Faster growth in the labour supply would boost GDP growth. A greater supply of labour from the population in the UK, particularly if it reflected fewer people not participating because of health issues and fewer people under-employed (or not employed at all), is fiscally highly advantageous. Not only do these sorts of rising employment generate more incomes and tax revenues they can also reduce the welfare payments bill.
It is much less clear that persistently high levels of net immigration to boost the labour force can generate sustained fiscal improvements. New immigrants, particularly if they come on work visas, may generate a favourable balance of extra tax revenue relative to extra public spending for some years. But immigrants who stay grow older and have children so the favourable tax to spending balance does not persist. And even when the favourable fiscal effects persist, they may do so largely because government spending on public services (particularly on health and education) falls in per capita terms and the quality of those services is eroded as population rises.

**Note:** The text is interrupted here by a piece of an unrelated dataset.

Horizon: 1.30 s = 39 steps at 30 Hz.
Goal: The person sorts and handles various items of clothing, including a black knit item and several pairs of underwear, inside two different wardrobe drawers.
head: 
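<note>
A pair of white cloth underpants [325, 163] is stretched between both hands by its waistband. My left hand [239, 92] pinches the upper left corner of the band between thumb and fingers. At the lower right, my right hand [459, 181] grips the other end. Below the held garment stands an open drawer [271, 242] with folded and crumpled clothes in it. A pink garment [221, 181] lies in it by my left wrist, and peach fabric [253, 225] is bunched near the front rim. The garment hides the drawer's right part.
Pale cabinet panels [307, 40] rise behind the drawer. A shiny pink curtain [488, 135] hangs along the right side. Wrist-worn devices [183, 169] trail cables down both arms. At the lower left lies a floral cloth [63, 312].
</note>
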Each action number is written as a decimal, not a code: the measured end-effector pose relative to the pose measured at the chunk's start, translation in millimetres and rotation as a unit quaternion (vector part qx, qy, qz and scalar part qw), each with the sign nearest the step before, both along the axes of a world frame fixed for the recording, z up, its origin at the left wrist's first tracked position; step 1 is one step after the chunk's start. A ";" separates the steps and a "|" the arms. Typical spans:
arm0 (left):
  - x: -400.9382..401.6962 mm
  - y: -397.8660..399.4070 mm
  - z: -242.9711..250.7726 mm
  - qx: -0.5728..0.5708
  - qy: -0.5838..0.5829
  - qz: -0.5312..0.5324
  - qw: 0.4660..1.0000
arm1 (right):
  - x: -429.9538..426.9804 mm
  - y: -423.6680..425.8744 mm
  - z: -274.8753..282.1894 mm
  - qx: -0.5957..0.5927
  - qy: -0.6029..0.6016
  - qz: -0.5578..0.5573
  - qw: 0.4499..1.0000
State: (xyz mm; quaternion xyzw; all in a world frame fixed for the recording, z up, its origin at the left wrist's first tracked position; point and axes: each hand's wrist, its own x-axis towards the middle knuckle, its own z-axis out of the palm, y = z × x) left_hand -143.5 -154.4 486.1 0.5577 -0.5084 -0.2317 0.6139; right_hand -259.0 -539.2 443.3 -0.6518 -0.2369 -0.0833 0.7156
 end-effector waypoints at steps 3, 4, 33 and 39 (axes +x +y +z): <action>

In contrast welfare reform that generates a rise in labour supply and a smaller benefits bill is likely to be unambiguously beneficial and fiscally very helpful if as well as boosting labour incomes it allows those who would benefit from being in employment to find paid work. Those benefits may be particularly great for those who have mental health issues, a group whose numbers have grown greatly in recent years and largely amongst the young for whom finding jobs may create long lasting gains in wellbeing.
1 February 2024
[1] The proposition that tax distortions rise with the square of the tax rate, and so increase faster than if they were just proportional to the level of tax rates, is a standard result in the economics of taxation. It dates back at least to the work of Arnold Harberger in the 1950s. Since then, estimates of so called Harberger triangles, a measure of the cost of tax distortions, has been standard in tax analysis. Those triangles of welfare losses rise in line with the tax rate squared and so rise exponentially with taxation and not linearly.
For a review of the use of Harberger’s techniques see “The Research Contributions of Arnold Harberger” by James Hine in Annual Conference on Taxation and Minutes of the Annual Meeting of the National Tax Association, 2001, vol 94, pages 1-8.